Each line in the records below that has the word "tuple" should be copied.

· · · · ·

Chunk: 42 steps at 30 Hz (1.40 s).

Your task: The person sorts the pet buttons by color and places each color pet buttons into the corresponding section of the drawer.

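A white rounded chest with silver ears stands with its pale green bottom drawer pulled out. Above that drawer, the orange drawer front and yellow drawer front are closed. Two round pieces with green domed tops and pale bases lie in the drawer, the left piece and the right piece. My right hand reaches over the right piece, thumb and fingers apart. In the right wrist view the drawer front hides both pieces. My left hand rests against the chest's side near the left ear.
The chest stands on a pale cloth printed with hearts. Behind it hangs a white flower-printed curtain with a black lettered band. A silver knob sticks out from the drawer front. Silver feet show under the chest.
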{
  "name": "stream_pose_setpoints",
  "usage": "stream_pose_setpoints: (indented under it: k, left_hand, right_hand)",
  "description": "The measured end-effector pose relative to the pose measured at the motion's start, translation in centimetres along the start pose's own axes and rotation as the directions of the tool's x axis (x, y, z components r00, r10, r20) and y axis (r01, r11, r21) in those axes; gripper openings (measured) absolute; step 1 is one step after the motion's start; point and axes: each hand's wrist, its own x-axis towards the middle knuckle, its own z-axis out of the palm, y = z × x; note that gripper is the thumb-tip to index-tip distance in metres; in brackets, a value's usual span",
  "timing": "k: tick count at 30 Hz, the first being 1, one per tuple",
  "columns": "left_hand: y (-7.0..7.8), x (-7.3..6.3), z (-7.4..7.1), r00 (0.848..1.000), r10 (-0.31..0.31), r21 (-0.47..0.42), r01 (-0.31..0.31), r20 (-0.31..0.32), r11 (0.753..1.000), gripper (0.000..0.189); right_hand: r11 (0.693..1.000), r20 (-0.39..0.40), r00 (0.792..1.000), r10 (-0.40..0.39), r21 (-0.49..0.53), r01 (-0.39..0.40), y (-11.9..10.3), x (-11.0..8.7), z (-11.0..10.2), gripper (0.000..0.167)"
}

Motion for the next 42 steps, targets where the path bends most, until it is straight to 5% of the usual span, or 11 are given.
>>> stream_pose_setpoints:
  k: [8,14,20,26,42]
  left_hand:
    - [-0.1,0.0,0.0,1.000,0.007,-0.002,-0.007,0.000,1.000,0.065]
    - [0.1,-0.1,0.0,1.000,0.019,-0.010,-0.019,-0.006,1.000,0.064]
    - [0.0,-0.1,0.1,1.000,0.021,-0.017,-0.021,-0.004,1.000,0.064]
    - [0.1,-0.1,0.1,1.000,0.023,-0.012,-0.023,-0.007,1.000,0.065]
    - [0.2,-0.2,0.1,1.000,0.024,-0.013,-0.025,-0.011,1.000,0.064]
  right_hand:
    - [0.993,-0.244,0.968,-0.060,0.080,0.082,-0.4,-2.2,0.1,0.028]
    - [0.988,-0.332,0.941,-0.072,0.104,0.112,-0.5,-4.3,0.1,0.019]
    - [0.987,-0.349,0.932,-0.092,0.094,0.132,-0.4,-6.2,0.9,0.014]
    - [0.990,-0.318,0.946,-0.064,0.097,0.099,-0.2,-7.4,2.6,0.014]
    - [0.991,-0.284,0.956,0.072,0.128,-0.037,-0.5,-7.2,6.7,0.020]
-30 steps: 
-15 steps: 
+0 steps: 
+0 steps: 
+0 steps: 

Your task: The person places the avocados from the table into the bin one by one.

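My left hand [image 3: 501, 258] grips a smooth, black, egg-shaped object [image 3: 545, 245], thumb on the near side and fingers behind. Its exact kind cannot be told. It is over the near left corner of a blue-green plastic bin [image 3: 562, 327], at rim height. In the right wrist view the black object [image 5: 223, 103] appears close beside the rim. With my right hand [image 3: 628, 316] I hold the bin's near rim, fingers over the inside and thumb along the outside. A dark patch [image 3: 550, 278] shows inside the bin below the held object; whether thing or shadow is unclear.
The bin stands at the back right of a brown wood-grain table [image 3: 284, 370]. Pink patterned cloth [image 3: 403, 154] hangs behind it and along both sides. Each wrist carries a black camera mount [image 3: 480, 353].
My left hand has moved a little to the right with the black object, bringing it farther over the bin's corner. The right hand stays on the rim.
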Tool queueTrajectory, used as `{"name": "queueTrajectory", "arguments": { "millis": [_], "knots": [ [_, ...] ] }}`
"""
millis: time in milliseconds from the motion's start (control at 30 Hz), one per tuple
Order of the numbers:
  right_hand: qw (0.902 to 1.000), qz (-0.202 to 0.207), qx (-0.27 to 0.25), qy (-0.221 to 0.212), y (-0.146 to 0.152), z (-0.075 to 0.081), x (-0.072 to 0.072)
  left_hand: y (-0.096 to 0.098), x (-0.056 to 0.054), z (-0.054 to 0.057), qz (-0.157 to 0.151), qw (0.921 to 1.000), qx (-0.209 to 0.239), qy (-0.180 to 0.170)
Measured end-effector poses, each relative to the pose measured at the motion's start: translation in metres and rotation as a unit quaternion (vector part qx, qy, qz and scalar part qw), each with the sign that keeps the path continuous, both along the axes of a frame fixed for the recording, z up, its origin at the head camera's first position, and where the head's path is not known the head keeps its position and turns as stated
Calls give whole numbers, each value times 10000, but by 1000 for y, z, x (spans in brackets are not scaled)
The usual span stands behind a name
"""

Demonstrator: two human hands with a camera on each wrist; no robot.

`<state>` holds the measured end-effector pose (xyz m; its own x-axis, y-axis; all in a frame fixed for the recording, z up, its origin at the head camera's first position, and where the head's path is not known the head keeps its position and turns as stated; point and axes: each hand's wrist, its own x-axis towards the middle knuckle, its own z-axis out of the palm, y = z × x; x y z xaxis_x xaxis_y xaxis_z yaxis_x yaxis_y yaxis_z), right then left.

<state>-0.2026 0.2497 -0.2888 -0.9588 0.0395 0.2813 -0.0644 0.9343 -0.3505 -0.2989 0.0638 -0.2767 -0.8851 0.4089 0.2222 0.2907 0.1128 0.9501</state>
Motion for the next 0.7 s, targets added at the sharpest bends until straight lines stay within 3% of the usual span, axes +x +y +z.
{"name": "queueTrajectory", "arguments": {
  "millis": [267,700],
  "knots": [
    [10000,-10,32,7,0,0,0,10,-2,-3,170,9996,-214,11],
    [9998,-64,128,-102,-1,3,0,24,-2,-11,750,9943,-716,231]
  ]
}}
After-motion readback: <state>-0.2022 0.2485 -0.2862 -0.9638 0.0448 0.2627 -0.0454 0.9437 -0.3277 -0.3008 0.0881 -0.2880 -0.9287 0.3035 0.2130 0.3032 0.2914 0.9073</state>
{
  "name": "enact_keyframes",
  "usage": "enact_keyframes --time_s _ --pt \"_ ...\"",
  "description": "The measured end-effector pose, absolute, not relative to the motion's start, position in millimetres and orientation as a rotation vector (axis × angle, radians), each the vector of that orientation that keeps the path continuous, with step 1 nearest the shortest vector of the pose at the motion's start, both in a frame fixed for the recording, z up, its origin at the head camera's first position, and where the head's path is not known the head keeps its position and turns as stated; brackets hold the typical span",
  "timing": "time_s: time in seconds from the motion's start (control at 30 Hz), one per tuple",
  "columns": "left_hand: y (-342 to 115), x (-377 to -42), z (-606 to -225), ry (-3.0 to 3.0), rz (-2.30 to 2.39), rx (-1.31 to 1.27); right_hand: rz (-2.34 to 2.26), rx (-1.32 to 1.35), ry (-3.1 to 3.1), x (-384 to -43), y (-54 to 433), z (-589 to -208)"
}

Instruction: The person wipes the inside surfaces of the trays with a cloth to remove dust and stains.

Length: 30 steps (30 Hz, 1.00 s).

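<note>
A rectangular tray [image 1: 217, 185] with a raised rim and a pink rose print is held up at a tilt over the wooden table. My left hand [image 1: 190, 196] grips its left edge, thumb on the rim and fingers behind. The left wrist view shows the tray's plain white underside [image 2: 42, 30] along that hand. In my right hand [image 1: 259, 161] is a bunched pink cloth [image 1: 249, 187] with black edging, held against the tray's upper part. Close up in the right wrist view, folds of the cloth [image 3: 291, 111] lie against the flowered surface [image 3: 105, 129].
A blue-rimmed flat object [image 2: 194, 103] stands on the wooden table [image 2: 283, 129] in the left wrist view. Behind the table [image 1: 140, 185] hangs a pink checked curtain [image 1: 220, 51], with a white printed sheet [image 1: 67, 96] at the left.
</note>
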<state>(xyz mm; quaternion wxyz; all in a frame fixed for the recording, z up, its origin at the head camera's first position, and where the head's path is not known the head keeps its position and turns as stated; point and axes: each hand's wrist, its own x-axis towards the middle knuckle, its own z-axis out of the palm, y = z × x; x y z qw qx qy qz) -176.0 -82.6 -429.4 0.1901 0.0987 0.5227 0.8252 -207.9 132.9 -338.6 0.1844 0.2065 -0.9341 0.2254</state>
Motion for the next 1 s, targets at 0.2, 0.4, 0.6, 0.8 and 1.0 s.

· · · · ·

▸ **RESULT FOR THIS EXERCISE**
  "timing": "k: tick count at 30 Hz, the first being 1, one per tuple",
millis: time in milliseconds from the motion's start (control at 30 Hz), one per tuple
  "timing": "time_s: time in seconds from the motion's start (control at 30 Hz), one per tuple",

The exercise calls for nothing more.